Task item
Repeat the data that follows exactly, starting at the line with "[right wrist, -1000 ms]" and ending at the line with "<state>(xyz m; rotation", and leave out every picture.

Given entries
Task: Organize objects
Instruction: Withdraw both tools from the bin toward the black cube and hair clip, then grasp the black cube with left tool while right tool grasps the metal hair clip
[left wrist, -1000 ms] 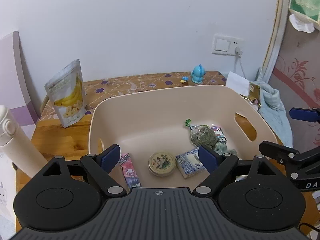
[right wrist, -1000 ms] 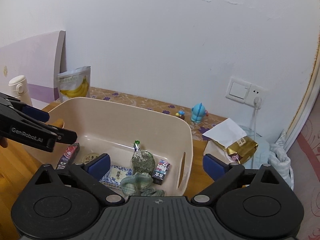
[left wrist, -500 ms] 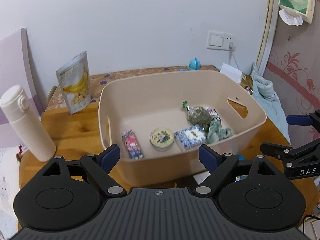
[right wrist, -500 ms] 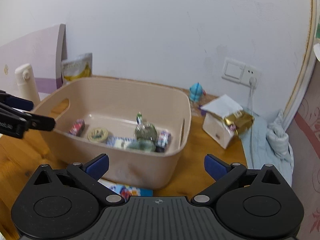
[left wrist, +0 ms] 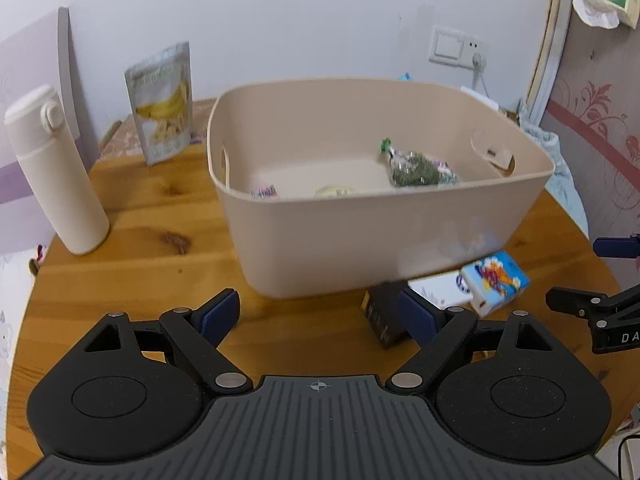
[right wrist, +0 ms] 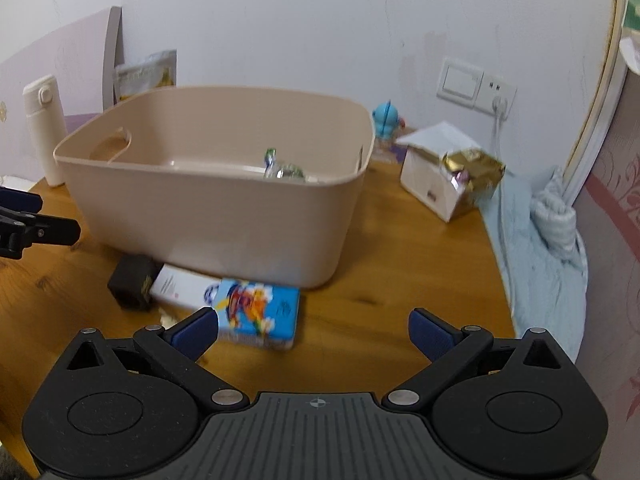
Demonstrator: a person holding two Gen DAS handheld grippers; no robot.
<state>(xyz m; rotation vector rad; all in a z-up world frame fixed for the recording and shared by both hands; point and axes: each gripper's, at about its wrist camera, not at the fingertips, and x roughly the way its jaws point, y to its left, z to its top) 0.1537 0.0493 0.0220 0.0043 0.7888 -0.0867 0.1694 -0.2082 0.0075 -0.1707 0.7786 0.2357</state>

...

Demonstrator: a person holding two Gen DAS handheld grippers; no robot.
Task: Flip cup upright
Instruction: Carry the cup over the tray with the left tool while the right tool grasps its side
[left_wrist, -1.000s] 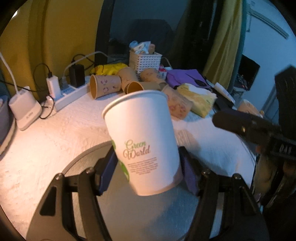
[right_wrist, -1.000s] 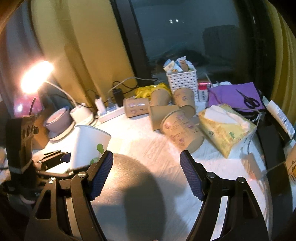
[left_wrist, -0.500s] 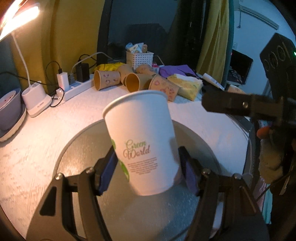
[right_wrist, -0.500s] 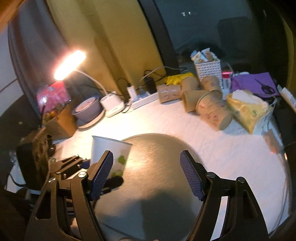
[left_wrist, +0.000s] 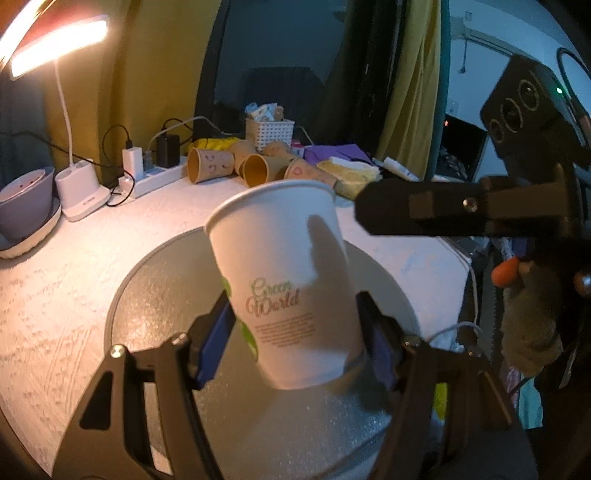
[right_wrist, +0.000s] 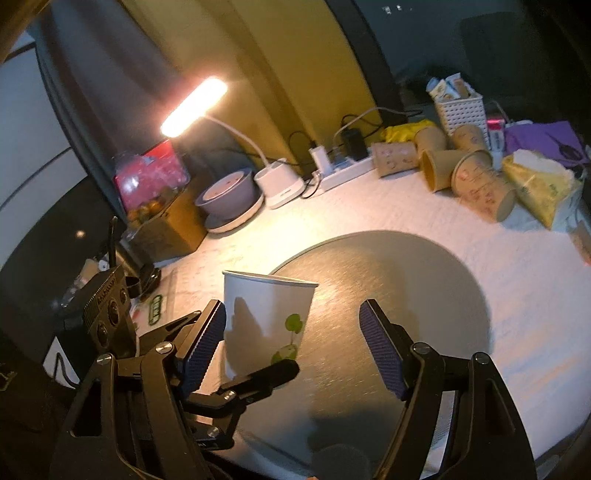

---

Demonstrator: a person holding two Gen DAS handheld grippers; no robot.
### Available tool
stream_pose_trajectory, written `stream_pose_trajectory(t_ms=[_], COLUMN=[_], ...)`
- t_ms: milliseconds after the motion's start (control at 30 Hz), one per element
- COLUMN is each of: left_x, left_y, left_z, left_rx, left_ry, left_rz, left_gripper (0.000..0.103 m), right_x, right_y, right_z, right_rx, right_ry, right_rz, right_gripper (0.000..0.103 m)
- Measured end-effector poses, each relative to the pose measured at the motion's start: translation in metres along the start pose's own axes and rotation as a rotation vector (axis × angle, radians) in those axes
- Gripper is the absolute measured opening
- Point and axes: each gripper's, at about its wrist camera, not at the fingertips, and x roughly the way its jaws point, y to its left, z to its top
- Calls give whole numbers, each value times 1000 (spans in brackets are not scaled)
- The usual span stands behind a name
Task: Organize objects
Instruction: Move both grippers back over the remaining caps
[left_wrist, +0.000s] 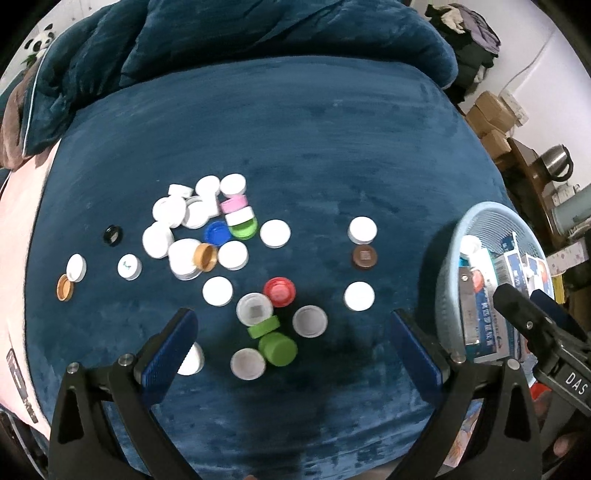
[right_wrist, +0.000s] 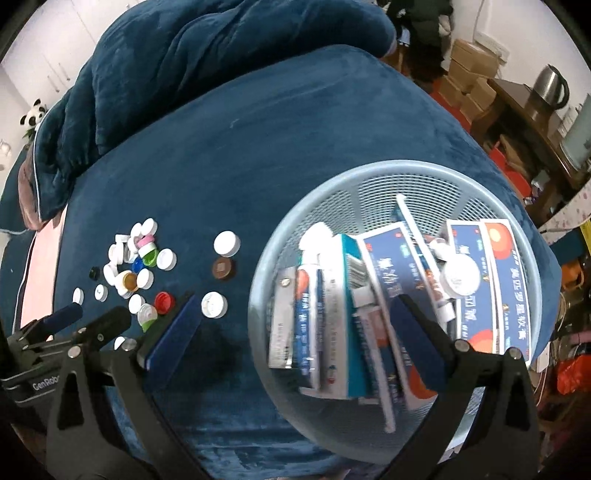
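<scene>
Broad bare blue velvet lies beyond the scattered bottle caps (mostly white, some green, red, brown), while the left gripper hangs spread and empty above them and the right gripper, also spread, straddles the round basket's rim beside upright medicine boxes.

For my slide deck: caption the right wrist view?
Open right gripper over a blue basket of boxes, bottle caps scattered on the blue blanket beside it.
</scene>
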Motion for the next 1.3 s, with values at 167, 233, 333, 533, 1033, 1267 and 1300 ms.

Finished task
[right wrist, -1000 ms] 
[left wrist, -500 ms] 
[right wrist, -500 ms] 
[left wrist, +0 ms] 
[right wrist, +0 ms] 
Demonstrator: a person holding two Gen DAS handheld grippers; no robot.
<state>(xyz m; rotation vector rad; all in a z-up world frame fixed for the recording and shared by both hands; point and axes: each gripper's, at about its wrist camera, not at the fingertips, and x roughly the way its jaws point, y to its left, z to its top) 0.1537 0.0493 0.0220 0.0043 0.7888 -0.0867 0.1694 -0.2082 0.0075 -0.1707 0.7786 0.2357</state>

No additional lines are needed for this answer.